▶ _PROBLEM_: Start to finish, reproduce the records below with nothing missing.

▶ _Stored data entries_:
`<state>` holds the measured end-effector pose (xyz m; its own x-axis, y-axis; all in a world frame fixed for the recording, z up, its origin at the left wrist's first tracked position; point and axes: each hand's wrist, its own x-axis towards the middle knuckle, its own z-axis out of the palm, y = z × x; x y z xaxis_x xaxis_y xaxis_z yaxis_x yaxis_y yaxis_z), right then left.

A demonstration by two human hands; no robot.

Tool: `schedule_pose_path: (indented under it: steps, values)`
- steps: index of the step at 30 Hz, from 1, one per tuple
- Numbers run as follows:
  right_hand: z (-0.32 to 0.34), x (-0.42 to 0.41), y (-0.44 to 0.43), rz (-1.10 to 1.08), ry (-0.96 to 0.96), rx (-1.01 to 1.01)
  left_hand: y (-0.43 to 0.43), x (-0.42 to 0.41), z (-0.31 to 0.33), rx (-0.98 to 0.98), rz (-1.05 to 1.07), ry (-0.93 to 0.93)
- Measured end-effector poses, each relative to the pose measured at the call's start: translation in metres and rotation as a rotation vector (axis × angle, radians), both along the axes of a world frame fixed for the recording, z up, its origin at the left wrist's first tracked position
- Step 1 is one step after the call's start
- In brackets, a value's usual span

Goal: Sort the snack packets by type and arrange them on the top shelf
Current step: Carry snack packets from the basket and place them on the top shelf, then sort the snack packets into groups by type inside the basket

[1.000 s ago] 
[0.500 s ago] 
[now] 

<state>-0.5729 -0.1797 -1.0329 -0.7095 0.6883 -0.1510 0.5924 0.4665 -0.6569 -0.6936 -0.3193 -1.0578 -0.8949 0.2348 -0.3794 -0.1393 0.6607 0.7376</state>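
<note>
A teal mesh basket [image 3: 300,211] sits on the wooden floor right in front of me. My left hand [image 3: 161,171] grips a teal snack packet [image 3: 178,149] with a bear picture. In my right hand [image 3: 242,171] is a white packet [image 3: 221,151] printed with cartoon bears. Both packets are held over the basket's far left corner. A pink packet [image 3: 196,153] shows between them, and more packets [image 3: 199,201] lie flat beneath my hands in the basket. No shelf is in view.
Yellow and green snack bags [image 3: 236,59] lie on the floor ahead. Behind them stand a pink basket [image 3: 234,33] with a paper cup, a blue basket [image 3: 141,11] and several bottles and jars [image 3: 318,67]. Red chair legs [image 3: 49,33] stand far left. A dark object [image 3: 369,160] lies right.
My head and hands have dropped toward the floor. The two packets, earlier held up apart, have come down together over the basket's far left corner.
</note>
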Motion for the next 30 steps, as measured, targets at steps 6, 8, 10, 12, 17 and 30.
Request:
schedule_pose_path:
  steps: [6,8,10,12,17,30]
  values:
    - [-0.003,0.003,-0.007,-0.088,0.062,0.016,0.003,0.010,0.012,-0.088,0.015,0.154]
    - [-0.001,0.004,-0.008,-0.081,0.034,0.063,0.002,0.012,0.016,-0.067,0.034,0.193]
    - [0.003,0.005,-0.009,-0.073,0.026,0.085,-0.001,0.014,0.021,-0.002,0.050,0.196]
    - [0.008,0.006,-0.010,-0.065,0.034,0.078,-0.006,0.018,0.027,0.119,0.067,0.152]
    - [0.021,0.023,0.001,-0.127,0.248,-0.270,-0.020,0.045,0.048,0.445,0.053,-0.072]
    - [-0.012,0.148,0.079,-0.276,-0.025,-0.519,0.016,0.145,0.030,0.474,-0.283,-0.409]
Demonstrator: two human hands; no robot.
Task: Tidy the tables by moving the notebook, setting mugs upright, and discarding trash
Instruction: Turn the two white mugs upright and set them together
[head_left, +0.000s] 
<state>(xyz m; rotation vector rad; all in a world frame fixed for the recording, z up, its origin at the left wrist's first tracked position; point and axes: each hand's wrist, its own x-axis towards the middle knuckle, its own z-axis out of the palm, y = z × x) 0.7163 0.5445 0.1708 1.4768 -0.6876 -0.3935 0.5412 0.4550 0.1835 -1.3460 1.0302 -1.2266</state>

▶ _YOUR RESPONSE_:
`<state>` holds the measured end-effector pose (xyz m; its own x-axis, y-axis; all in a world frame fixed for the recording, z up, its origin at the left wrist's first tracked position; point and axes: each hand's wrist, its own x-axis towards the middle knuckle, its own z-axis out of the palm, y = z × x; x y z xaxis_x xaxis_y xaxis_z yaxis_x yaxis_y yaxis_z), right then left.

A demonstration by two human hands; no robot.

Tool: `schedule_pose_path: (indented under it: steps, values)`
- steps: index of the step at 30 Hz, from 1, one per tuple
- Numbers run as follows:
  right_hand: z (-0.32 to 0.34), x (-0.42 to 0.41), y (-0.44 to 0.43), rz (-1.10 to 1.08), ry (-0.96 to 0.96), rx (-1.01 to 1.01)
  left_hand: y (-0.43 to 0.43), x (-0.42 to 0.41), z (-0.31 to 0.33), rx (-0.98 to 0.98), rz (-1.05 to 1.07), ry (-0.93 to 0.93)
- Measured end-effector poses, each relative to the pose measured at the call's start: translation in metres and rotation as a rotation vector (axis × angle, radians), both along the axes of a world frame fixed for the recording, z up, its origin at the left wrist's first tracked position
- Step 1 is one step after the call's start
- In brackets, a value's usual span

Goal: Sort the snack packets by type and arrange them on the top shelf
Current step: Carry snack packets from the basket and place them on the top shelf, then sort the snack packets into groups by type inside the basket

[1.000 s ago] 
[0.500 s ago] 
[now] 

<state>-0.5729 -0.1797 -1.0329 -0.7095 0.6883 -0.1510 0.5924 0.4665 -0.6569 -0.6936 -0.3193 -1.0578 -0.8949 0.2348 -0.3794 -0.1393 0.6607 0.7376</state>
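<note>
A teal mesh basket [image 3: 300,211] sits on the wooden floor right in front of me. My left hand [image 3: 161,171] grips a teal snack packet [image 3: 178,149] with a bear picture. In my right hand [image 3: 242,171] is a white packet [image 3: 221,151] printed with cartoon bears. Both packets are held over the basket's far left corner. A pink packet [image 3: 196,153] shows between them, and more packets [image 3: 199,201] lie flat beneath my hands in the basket. No shelf is in view.
Yellow and green snack bags [image 3: 236,59] lie on the floor ahead. Behind them stand a pink basket [image 3: 234,33] with a paper cup, a blue basket [image 3: 141,11] and several bottles and jars [image 3: 318,67]. Red chair legs [image 3: 49,33] stand far left. A dark object [image 3: 369,160] lies right.
My head and hands have dropped toward the floor. The two packets, earlier held up apart, have come down together over the basket's far left corner.
</note>
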Motion for the next 30 steps, as measured, targets at steps 6, 8, 10, 12, 17 and 30.
Request:
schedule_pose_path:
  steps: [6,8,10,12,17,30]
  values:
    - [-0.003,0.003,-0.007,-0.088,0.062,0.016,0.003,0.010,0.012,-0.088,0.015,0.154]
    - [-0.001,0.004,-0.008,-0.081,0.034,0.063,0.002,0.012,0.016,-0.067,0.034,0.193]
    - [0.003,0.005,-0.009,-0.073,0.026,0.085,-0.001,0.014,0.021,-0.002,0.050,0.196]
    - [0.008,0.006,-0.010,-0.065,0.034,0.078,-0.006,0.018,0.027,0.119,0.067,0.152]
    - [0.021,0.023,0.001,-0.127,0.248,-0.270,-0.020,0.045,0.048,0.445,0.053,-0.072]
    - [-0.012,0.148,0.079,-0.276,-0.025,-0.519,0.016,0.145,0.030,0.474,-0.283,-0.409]
Demonstrator: two human hands; no robot.
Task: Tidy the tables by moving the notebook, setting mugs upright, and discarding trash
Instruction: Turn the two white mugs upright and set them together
[head_left, +0.000s] 
<state>(xyz m; rotation vector rad; all in a world frame fixed for the recording, z up, its origin at the left wrist's first tracked position; point and axes: each hand's wrist, its own x-axis towards the middle knuckle, its own z-axis out of the palm, y = z × x) 0.7163 0.5445 0.1708 1.4768 -0.6876 -0.3935 0.5412 0.4550 0.1835 -1.3460 1.0302 -1.2266</state>

No more output will be produced for this exercise.